THE TASK. No pictures belong in the result; set down exactly the lines from the one containing "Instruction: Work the" through the final line of the listing, and nothing more.
========================
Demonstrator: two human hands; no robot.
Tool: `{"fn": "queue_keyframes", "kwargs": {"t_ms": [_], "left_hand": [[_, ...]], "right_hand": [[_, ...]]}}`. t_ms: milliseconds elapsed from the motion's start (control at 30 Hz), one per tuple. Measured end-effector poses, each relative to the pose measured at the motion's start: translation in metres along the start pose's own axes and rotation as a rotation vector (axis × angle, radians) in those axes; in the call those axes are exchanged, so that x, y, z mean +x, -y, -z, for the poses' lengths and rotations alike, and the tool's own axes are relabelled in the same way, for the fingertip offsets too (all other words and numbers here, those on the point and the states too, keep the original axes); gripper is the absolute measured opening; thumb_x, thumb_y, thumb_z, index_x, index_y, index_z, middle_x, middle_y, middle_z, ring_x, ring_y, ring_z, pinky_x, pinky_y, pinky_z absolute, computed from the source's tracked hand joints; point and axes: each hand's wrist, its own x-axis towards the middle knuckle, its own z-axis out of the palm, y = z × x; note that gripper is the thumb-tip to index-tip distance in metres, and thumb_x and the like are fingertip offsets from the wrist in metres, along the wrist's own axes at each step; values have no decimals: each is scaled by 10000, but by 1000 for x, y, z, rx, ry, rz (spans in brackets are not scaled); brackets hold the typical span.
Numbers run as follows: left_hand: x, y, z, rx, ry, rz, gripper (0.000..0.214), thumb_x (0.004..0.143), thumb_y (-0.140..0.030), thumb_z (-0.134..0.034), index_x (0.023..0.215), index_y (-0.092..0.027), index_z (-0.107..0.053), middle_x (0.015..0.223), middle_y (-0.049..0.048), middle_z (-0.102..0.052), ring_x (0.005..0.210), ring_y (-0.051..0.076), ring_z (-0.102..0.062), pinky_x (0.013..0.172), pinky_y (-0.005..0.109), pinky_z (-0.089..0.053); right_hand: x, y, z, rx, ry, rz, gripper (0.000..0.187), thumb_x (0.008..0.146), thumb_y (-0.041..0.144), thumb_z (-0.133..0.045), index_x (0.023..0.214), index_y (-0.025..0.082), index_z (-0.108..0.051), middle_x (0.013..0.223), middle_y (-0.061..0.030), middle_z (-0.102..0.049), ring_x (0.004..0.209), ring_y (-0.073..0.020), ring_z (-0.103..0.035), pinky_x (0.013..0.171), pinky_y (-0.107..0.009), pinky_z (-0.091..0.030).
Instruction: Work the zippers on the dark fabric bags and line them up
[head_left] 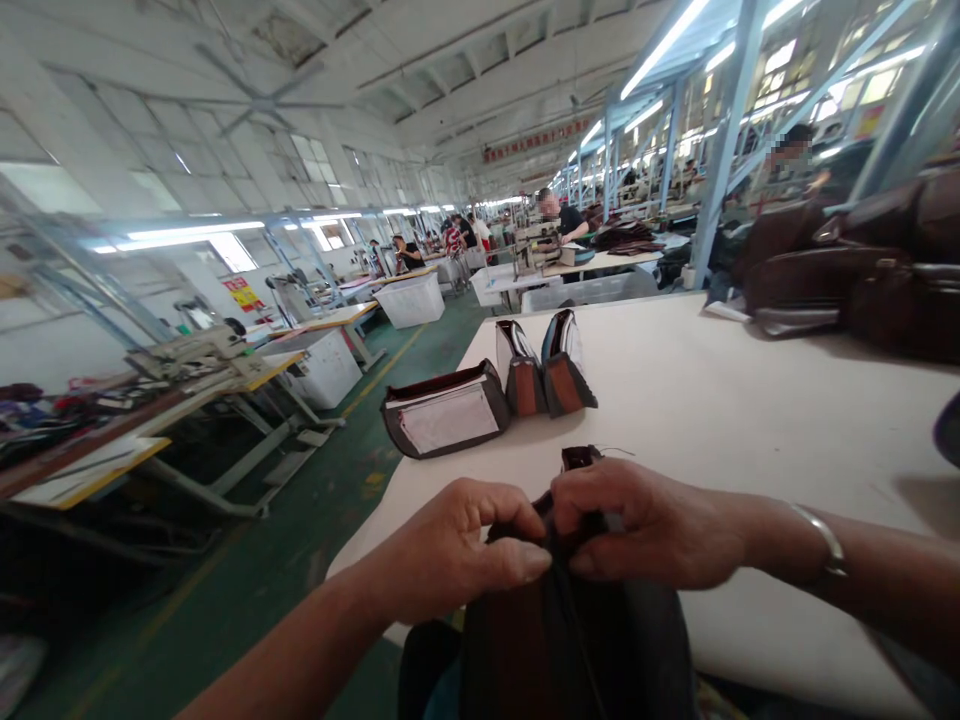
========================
OUTPUT.
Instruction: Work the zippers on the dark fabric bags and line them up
[head_left] 

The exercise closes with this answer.